*** Opening GIVEN MATERIAL ***
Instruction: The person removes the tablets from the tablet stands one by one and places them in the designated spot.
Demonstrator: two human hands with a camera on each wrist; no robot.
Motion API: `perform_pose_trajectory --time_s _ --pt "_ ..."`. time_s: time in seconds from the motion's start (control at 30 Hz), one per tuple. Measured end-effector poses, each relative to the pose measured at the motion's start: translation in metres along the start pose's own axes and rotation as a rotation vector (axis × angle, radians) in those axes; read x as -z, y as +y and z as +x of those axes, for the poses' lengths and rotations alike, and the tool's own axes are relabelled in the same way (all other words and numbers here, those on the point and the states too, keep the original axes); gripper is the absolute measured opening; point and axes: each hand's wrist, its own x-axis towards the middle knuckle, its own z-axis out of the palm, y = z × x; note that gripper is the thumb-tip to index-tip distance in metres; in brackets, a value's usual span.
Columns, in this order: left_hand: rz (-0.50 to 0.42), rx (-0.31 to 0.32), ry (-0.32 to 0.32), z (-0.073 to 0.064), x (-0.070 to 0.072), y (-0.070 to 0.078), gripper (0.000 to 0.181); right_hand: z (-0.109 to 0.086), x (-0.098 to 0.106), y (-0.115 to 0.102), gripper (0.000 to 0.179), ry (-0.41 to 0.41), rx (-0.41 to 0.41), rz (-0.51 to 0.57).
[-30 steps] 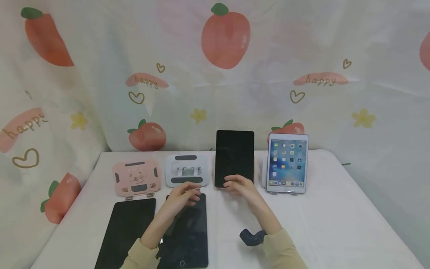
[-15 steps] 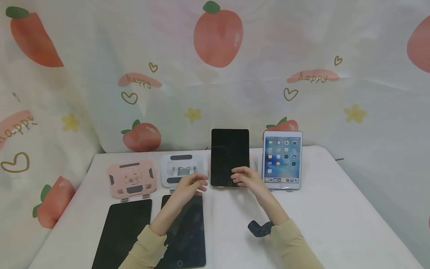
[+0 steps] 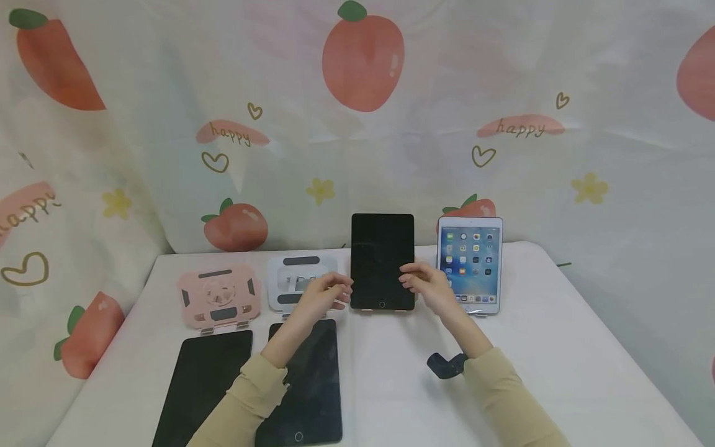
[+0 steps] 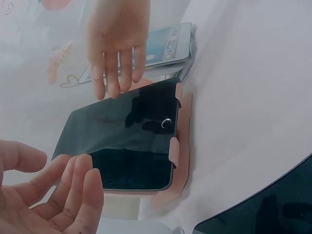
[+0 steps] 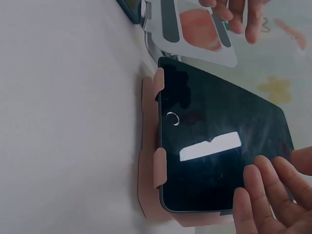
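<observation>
Head view: I see black tablet [image 3: 382,257] propped between left hand [image 3: 320,297] and right hand [image 3: 432,288], long axis up; fingers loosely extended, gripping nothing; nearer hand unclear.

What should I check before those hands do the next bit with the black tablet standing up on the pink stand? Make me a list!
1. Upright black rectangular tablet leaning on its pink stand: ok.
2. Its bottom edge sitting in the two curved pink hooks: ok.
3. Bare, beige-sleeved left grip and right grip at opposite sides of it: ok.
4. Fingers touching it: cannot tell; they overlap it in the pictures, but contact isn't clear.
5. White-framed tablet with a lit-looking blue screen standing up: ok.
6. Black rectangular tablet with a round button, nearest the left sleeve, propped up too: not ok; it lies flat.
</observation>
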Motion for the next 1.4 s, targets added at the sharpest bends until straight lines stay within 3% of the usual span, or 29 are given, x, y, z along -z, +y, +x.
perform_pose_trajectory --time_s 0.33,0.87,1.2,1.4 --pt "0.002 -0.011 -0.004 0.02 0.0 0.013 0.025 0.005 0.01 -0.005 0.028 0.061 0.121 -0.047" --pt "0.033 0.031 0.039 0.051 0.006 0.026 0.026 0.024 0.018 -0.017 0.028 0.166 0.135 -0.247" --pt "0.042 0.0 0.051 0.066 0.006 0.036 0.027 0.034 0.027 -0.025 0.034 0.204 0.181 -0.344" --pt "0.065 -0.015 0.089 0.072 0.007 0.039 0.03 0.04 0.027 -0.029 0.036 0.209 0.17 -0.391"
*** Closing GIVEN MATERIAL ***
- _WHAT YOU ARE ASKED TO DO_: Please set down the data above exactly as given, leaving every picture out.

- _TASK RESPONSE_:
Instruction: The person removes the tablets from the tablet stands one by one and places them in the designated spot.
Demonstrator: two human hands with a camera on each wrist; no robot.
Motion API: `perform_pose_trajectory --time_s _ --pt "_ ..."`. time_s: time in seconds from the motion's start (control at 30 Hz), one per tuple. Measured end-effector poses, each relative to the pose measured at the motion's start: translation in metres along the start pose's own axes and rotation as a rotation vector (axis × angle, radians) in those axes; read x as -z, y as +y and z as +x of those axes, for the poses' lengths and rotations alike, and the tool's own axes are relabelled in the same way (all other words and numbers here, those on the point and the states too, keep the original axes); gripper is the absolute measured opening; point and axes: each hand's wrist, its own x-axis towards the middle knuckle, its own z-axis out of the palm, y = z × x; note that gripper is the thumb-tip to index-tip distance in metres; in brackets, a value's usual span.
Columns, in this order: left_hand: rz (-0.50 to 0.42), rx (-0.31 to 0.32), ry (-0.32 to 0.32), z (-0.073 to 0.064), x (-0.070 to 0.072), y (-0.070 to 0.078), gripper (0.000 to 0.181); right_hand: z (-0.109 to 0.086), x (-0.098 to 0.106), y (-0.115 to 0.102), gripper (0.000 to 0.179), ry (-0.41 to 0.41), rx (-0.41 to 0.41), rz (-0.51 to 0.57).
[-30 steps] 
[-15 steps] 
[+0 steps] 
[+0 steps] 
[+0 steps] 
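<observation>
Head view: I see black tablet [image 3: 382,257] propped between left hand [image 3: 320,297] and right hand [image 3: 432,288], long axis up; fingers loosely extended, gripping nothing; nearer hand unclear.

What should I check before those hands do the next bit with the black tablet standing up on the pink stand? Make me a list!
1. Upright black rectangular tablet leaning on its pink stand: ok.
2. Its bottom edge sitting in the two curved pink hooks: ok.
3. Bare, beige-sleeved left grip and right grip at opposite sides of it: ok.
4. Fingers touching it: cannot tell; they overlap it in the pictures, but contact isn't clear.
5. White-framed tablet with a lit-looking blue screen standing up: ok.
6. Black rectangular tablet with a round button, nearest the left sleeve, propped up too: not ok; it lies flat.
</observation>
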Motion for the next 1.4 s, targets added at the sharpest bends until straight lines stay within 3% of the usual span, or 29 are given, x, y, z along -z, +y, +x.
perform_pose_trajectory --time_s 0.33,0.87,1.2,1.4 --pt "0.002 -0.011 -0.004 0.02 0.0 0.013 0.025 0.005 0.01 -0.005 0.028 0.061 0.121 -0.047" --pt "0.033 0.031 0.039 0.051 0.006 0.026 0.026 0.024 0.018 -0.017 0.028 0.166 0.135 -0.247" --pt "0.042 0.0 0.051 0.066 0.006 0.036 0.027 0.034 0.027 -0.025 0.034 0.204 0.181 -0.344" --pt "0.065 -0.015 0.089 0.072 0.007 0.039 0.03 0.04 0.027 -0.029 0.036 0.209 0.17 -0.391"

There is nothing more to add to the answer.